Uno dei più grandi insegnamenti in campagna è il fare. Non ce ne si sta con le mani in mano in una azienda agricola. Si entra in vigna con le forbici perché c’è sempre da fare. Ma devi sapere cosa fare e per questo devi avere la fortuna di qualcuno che te lo insegni. Così come devi avere la forza e l’umiltà per ascoltare. Solo così si impara. Solo cosi si può capire cosa fare. Luigi è per tutte e quattro una risorsa. Lo è stato per il padre e per l’azienda. Lo è per loro. Chissà cosa gli ha detto Raffaele a Luigi…

Lasciatemi poi che conceda tutta la mia solidarietà ai mariti/compagni delle quattro sorelle. Vivere con questi tornado non deve essere affatto semplice. Ma l’amore è bello anche per questo.

I nostri mariti sono le vittime del sistema. Subiscono in silenzio tutte le nostre decisioni. Quando andiamo alle fiere e preparo il borsone mi dice: te ne vai?

Spesso vengono con noi.

Ciò che traggo dalla meravigliosa conversazione con queste stupende donne è il profondo rispetto per la famiglia e per il territorio che le ospita. La capacità di guardare al futuro, l’intelligenza nell’affrontare la vita con pragmatismo e forza, la determinazione nel fare le cose. Ma ciò che sono in grado di trasmettere con tutto il loro fascino è l’allegria, intesa come capacità di guardare alle cose con sana leggerezza. Quella leggerezza data dal sapere che le cose occorre farle e allora non serve lamentarsi ma trovare il bello ovunque. 

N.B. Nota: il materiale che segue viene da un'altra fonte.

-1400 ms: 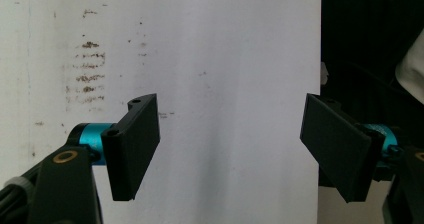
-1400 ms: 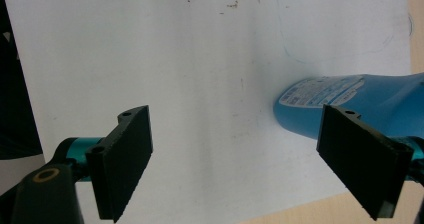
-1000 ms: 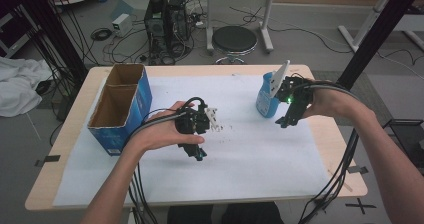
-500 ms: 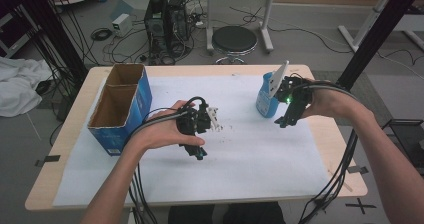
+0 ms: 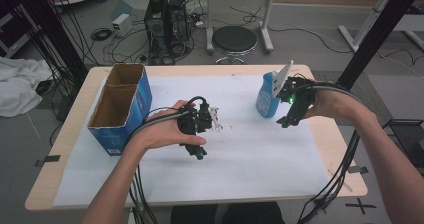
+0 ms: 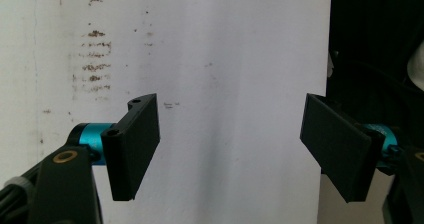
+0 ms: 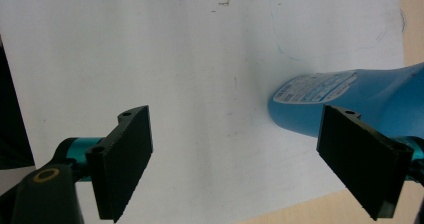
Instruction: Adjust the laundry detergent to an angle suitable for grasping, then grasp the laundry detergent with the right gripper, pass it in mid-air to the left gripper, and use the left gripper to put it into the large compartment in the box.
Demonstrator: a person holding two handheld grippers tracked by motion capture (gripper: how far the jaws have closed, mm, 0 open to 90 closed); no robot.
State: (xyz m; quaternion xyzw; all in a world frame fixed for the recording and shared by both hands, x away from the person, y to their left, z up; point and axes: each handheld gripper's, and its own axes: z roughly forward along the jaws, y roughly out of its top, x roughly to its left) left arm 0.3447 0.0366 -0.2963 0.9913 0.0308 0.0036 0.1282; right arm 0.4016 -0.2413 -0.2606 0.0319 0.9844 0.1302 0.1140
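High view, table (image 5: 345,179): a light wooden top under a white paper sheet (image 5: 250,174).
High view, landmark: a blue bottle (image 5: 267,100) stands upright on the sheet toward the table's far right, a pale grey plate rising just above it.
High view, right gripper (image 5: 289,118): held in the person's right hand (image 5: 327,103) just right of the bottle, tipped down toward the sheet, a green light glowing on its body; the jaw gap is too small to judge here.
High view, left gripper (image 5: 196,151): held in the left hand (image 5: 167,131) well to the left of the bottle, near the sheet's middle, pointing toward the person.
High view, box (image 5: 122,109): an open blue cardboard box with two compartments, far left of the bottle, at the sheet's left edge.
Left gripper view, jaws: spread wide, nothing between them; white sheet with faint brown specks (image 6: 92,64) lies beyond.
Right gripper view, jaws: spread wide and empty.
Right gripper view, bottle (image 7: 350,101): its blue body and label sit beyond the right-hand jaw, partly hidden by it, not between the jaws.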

Donne i cui impegni non si fermano in azienda ma continuano a casa. Ognuna con le proprie famiglie, i mariti, i figli. Perché così è per le donne. Quando smettono di lavorare in azienda iniziano il lavoro a casa. Continuando a percepire un solo stipendio però!

Valentina, Caterina, Micaela e Raffaella. Sono loro le sorelle Pepe. Loro gestiscono adesso l’azienda di famiglia adesso, loro la gestiranno nel futuro. Tutto al femminile!